Thanks, Niamh! I'll be sure to tell her. She has definitely been working quite hard on teaching Miss Tilda all about being a star :star: Thanks for the compliments, my friend!



aluz said:


> Awesome pics, both Tilda and the Princess Mallorn look quite pleased with their new presents! I can just see how happy and proud the Princess is of her colourful new throne!
> 
> I love those close up shots you took of Mallorn.

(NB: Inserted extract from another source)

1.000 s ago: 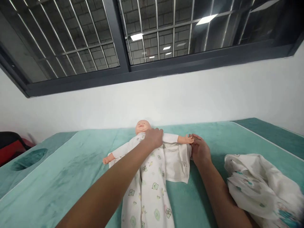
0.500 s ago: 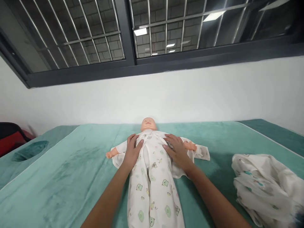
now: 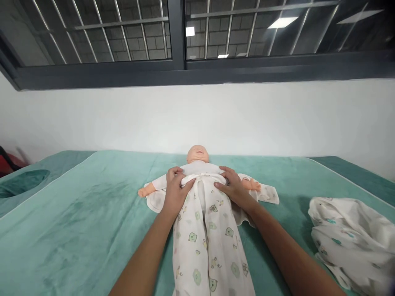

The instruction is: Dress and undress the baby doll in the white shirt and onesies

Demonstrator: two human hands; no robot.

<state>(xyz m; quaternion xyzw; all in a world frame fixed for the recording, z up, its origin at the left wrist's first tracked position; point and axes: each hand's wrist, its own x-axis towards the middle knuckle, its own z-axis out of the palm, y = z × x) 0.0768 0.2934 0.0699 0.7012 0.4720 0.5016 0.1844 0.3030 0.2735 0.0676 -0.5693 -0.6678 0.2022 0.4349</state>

Thank you, Ana! I do reckon they're enjoying them so far  Thanks for looking!



shanebudgie said:


> I just love those beautiful photos of the princess and tilda.that swing and perch is fantastic.
> 
> I'm sure both will make Great use of them.her majesty is stunningly gorgeous with that cute pose lol
> Thanks so much for the updates and new photos,i really enjoy reading your post my friend.
> ...


Thank you so much, Shane! I'm glad you enjoyed the girl's pictures


----------



## RavensGryf (May 8, 2015)

*I always love seeing pics of Princess Mallorn and her little dove friend Tilda!  Those girls are adorable together. Those are some beautiful new pieces of 'furniture' too! I'll have to check the online store out one day. Look how happy Mallorn looks on her new swing with the millet holder! So cute!*

*Hi Mallorn! It's me, Mink. Remember? I'm the young girl who wrote to you, and you gave your professional modeling tips too. Well, it's been months, and now I've fortunately grown out of my "ugly duckling" stage into a proper young lady. That's what my mom tells me anyway. I still have my dream of being a supermodel like you one day! I hope I get to meet you in person one day too!

Your biggest fan, Mink*


----------



## StarlingWings (Mar 15, 2013)

RavensGryf said:


> *I always love seeing pics of Princess Mallorn and her little dove friend Tilda!  Those girls are adorable together. Those are some beautiful new pieces of 'furniture' too! I'll have to check the online store out one day. Look how happy Mallorn looks on her new swing with the millet holder! So cute!*
> 
> *Hi Mallorn! It's me, Mink. Remember? I'm the young girl who wrote to you, and you gave your professional modeling tips too. Well, it's been months, and now I've fortunately grown out of my "ugly duckling" stage into a proper young lady. That's what my mom tells me anyway. I still have my dream of being a supermodel like you one day! I hope I get to meet you in person one day too!
> 
> Your biggest fan, Mink*


Hi Julie  Thanks for the lovely compliments! You really should check it out, it's a wonderful store and very reasonably priced, too  She was quite chuffed at seeing her new throne for sure 

Hello Mink,

It's lovely to hear that you've blossomed into a beautiful young lady! I'm sure a modeling career is in your future! Maybe someday I'll fly over to California for a royal tour! 

Best,

HRH Princess Mallorn


----------



## Jedikeet (Feb 3, 2014)

Ahh, Mallorn is as cute as a button playing with her fabulous new toys and she really looks like she's loving every minute. She also looks like she's preening Tilda on the 1st photo of them together at first glance. They're so adorable together!


----------



## jrook (Jul 29, 2014)

Two beautiful ladies.. Love the new perch and swing. I have the 'downgraded' version of the perch with paper and little doodads on the end.. I used to use 5 of them.. one for each of my flock, as they were the hands on favorite of everyone!
The swing is beautiful and looks like Mallorn thinks it's appropriate for her royal use! She looks very pleased, as a matter of fact.
Thanks for sharing the product photos and photos of the ladies!


----------



## StarlingWings (Mar 15, 2013)

Jedikeet said:


> Ahh, Mallorn is as cute as a button playing with her fabulous new toys and she really looks like she's loving every minute. She also looks like she's preening Tilda on the 1st photo of them together at first glance. They're so adorable together!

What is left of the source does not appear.